Globally, there has been an increase in public affairs campaigns initiated by various parties including governments, non-governmental organizations, businesses and special interest groups. These campaigns are developed to sway public opinion on various issues or even to lobby for certain changes in regulations or laws.
Typically, public affairs campaigns are more visible and accepted in mature democracies. However, we are seeing more businesses and organizations use public affairs campaigns to create “movement” to support their respective business or organizational goals. With digital disruption overtaking the global marketplace, such campaigns are able to achieve incredible reach in a very short amount of time.
Similar to consumer-centric marketing programs, public affairs campaigns can take the form of either a mass outreach initiative or a targeted approach. Whilst, public affairs campaigns could be adapted and pushed out to the marketplace on a global scale, it tends to be more “localized” as its impact or influence is usually related to the local socio-economic or political landscape. Moreover, it usually needs to take into consideration the complexities of the legal and regulatory structures within an individual marketplace.
Whereas many consumer campaigns are clearly for commercial reasons, public affairs programs may touch issues that impact the lives and well-being of the people directly. As such, public affairs issues tend to be more emotional and delicate due to their deep impact on local culture, politics or religious sensitivities. In other words, public affairs campaigns are usually more fragmented. They are not as homogenous as your typical consumer campaigns.
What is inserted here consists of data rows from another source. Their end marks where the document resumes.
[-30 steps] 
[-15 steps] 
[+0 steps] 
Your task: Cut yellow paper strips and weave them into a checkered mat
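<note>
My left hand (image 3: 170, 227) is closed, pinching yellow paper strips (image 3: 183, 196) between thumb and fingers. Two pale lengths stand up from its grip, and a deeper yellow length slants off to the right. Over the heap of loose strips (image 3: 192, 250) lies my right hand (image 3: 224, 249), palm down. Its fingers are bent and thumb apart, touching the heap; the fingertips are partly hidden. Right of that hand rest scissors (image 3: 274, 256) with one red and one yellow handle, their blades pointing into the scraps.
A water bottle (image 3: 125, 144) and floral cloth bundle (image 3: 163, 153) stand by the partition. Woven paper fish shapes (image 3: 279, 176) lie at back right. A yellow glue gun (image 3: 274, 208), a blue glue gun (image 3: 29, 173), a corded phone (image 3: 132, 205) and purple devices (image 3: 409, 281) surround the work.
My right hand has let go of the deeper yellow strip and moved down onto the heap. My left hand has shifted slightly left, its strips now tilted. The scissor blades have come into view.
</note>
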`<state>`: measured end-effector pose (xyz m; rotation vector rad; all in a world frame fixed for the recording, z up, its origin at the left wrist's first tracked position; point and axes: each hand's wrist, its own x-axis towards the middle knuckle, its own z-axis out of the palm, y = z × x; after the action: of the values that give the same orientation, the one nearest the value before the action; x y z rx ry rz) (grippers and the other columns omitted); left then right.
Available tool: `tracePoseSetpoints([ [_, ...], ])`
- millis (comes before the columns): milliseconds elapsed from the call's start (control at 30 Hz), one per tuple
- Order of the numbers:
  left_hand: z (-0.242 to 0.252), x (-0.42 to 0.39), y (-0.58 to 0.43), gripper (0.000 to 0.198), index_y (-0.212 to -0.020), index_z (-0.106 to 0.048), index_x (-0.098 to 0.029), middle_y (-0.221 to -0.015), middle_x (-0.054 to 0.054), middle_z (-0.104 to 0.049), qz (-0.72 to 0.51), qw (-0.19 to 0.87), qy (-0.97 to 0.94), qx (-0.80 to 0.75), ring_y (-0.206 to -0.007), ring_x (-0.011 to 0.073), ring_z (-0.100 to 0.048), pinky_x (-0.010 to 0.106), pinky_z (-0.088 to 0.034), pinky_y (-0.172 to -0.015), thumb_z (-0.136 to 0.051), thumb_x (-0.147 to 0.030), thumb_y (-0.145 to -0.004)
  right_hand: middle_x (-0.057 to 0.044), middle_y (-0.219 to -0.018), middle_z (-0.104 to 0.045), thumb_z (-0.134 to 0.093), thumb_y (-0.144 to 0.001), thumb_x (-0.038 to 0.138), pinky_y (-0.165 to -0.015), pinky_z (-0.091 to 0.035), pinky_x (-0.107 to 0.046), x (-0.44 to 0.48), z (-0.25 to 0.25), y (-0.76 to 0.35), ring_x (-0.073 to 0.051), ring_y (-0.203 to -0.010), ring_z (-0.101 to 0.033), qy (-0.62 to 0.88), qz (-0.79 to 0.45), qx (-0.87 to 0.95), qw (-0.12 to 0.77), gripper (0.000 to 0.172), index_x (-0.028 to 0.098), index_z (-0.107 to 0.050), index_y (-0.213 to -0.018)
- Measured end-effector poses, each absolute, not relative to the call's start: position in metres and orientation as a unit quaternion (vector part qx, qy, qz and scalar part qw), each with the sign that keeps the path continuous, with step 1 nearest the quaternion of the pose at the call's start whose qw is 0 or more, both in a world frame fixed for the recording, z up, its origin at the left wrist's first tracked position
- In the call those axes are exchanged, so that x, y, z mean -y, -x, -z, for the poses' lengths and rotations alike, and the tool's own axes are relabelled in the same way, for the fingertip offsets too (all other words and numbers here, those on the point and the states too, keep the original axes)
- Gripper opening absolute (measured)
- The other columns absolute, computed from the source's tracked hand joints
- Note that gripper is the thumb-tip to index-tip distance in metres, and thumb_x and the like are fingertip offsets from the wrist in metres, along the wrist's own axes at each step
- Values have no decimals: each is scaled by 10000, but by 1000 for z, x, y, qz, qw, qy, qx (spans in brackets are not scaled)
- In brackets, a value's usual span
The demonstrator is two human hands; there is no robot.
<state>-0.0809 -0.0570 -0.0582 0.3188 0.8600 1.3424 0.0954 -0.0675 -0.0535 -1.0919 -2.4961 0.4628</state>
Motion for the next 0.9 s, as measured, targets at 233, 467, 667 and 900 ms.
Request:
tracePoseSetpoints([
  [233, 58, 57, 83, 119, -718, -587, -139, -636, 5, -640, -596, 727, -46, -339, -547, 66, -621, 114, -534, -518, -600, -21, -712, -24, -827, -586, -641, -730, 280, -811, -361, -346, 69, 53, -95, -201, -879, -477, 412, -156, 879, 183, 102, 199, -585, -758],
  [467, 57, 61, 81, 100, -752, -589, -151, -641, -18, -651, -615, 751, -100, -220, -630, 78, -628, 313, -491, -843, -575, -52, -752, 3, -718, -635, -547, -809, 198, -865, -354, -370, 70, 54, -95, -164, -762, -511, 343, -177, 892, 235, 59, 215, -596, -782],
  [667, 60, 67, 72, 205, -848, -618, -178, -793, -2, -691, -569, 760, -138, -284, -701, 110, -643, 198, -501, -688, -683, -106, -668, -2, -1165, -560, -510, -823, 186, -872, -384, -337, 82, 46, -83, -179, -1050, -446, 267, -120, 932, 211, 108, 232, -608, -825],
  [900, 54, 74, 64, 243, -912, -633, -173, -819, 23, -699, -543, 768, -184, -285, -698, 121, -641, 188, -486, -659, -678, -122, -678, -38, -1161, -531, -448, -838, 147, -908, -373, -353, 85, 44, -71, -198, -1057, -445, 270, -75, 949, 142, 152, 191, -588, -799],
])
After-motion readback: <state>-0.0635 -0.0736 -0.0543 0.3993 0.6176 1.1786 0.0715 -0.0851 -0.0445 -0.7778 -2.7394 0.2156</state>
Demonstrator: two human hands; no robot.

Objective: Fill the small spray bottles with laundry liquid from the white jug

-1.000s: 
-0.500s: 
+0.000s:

At Perspective Strategies, our 5D Approach has helped us develop numerous successful public affairs campaigns. These considerations are pertinent to creating any effective campaign:
It is critical that we understand the reality on the ground before we embark on any public affairs campaign. Research, primary or secondary, is a must to kick-start the process. Without understanding the reality on the ground, especially the political, economic and socio-cultural aspects of the market, it is almost impossible to roll out any form of effective public affairs campaign. For example, we have had a client who was looking into a media campaign to raise awareness levels of sexually transmitted infections. The reality on the ground was that sex is a taboo subject in many markets, particularly in conservative and multi-religious Asian countries. Going into the campaign without taking into consideration the cultural and religious sensitivities surrounding the issues can be very risky.
Many great achievements start with a dream. It is no different for successful public affairs campaigns.
The ability of the campaign to bring people together for a common goal is key to its success. Effective and successful public affairs campaigns are usually supported through the creation of a grassroots movement. If the audience doesn’t share the dream, it will not gain any momentum and will be unsustainable. Importantly, the dream or goal must also be clear to all stakeholders. Without a clear end-game, the campaign will not support the overall business or organizational goal. This defeats the purpose of the campaign in the first place, leading to the withdrawal of support from the organization itself. In this regard, the “why” and “where we are heading” must be extremely clear so as to allow the grassroots to be a part of the “movement.”
Once we understand the marketplace and set our goals clearly, we must design our strategy and approach, which obviously must be aligned with the overall corporate or organization strategy. Our approach must consider strategic issues such as availability of resources, channels, the target audience, the organization, the planning processes and many other factors that will impact the overall campaign. Without a clear strategy and approach, we would be operating blindly and most likely fail in our execution.
The saying goes: “Tactics without strategy is blind. Strategy without tactics is useless!”
The ability to deliver on our strategy is key. Otherwise, all plans are just empty talk. Efficient and effective tactical plans are important to ensure that we optimize our resources as well as win the hearts and minds of our stakeholders. We have to also ensure that our delivery takes into consideration the local nuances which may come in the form of cultural, political and socio-economic factors.
Nothing can be done without people. Ultimately, we must clearly identify people or groups who can help drive our campaign successfully. The drivers will determine if our efforts at the design stage can be translated into actual delivery of initiatives and messages to our target audience.
Of course, sharing the campaign’s dream and how each and every one of the drivers can play a role will surely steer the movement towards success. In this regard, we have to put in place an environment that empowers our teams – leaders and the rest of the crew, to work together and steer the campaign towards its end-goal.